### Task instructions
Answer with the number of lines in the listing below that contain the word "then", and nothing else.
[Dataset excerpt]
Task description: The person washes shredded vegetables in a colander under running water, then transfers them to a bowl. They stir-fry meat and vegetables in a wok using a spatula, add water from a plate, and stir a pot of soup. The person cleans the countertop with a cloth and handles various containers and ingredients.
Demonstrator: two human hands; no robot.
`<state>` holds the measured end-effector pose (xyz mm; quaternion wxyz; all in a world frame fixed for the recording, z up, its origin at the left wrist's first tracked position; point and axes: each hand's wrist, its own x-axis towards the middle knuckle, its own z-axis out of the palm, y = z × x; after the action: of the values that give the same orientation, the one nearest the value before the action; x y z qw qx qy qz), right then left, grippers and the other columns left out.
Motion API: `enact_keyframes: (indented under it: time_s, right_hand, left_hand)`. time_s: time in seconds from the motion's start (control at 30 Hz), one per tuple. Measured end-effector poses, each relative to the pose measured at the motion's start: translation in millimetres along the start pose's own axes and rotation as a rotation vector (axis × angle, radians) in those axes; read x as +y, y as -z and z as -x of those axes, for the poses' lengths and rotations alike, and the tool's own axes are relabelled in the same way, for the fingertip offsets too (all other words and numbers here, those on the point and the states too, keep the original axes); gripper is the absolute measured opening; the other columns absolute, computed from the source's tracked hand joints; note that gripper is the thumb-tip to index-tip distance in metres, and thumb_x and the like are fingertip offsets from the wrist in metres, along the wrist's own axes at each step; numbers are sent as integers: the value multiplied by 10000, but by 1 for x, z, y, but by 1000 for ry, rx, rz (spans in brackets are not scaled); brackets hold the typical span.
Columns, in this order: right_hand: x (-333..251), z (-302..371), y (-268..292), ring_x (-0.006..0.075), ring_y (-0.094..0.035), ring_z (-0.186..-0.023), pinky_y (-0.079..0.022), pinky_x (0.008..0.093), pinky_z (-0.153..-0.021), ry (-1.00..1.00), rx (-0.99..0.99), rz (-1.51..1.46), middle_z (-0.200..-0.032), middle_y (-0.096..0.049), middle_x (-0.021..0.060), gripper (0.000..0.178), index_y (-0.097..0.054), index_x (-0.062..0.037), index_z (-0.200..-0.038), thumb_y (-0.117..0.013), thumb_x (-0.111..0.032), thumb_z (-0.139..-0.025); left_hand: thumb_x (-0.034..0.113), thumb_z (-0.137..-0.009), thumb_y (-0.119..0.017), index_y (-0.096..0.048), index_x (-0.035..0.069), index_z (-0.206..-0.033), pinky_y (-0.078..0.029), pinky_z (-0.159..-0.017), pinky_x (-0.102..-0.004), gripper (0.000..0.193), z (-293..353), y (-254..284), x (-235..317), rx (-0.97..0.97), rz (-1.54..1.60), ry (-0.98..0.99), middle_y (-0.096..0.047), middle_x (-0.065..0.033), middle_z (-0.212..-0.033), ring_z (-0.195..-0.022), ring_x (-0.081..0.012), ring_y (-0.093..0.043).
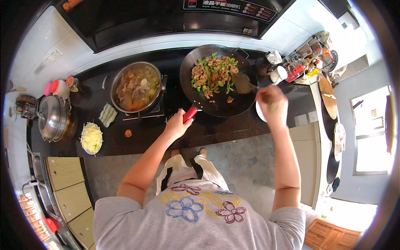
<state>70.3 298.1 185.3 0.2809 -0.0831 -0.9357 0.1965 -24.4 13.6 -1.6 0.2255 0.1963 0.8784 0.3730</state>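
A dark wok [187, 62] stands on the stove, holding a stir-fry of meat slices and green pepper pieces [214, 73]. My left hand [177, 125] is closed around the wok's red handle [190, 114]. At the wok's right edge my right hand [273, 106] grips the handle of a spatula, slightly blurred. The spatula's broad blade [243, 83] rests in the wok, to the right of the food. Part of a white dish [260, 112] shows beneath my right hand; the rest is hidden.
Left of the wok a steel pot [113, 89] of soup sits on another burner. A bowl of pale shreds [91, 138], a striped cloth [108, 115] and a lidded steel pot [52, 114] stand farther left. White containers [278, 75] and seasoning bottles [312, 71] line the right back. A range hood [166, 25] overhangs the stove.
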Motion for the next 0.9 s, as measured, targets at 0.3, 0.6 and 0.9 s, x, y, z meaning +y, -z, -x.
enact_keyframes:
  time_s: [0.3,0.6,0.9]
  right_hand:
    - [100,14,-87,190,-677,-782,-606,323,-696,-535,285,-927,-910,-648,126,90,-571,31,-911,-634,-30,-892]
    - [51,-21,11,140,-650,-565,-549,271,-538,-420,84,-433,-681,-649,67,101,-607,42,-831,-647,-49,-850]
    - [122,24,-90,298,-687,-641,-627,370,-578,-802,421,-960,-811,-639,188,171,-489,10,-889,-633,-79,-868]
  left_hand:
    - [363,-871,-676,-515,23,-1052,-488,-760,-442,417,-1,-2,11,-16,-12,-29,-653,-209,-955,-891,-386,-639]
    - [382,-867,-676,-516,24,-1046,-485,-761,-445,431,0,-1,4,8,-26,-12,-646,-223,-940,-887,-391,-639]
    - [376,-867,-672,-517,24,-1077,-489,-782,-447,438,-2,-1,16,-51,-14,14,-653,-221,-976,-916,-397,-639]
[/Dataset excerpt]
### Answer to the problem
2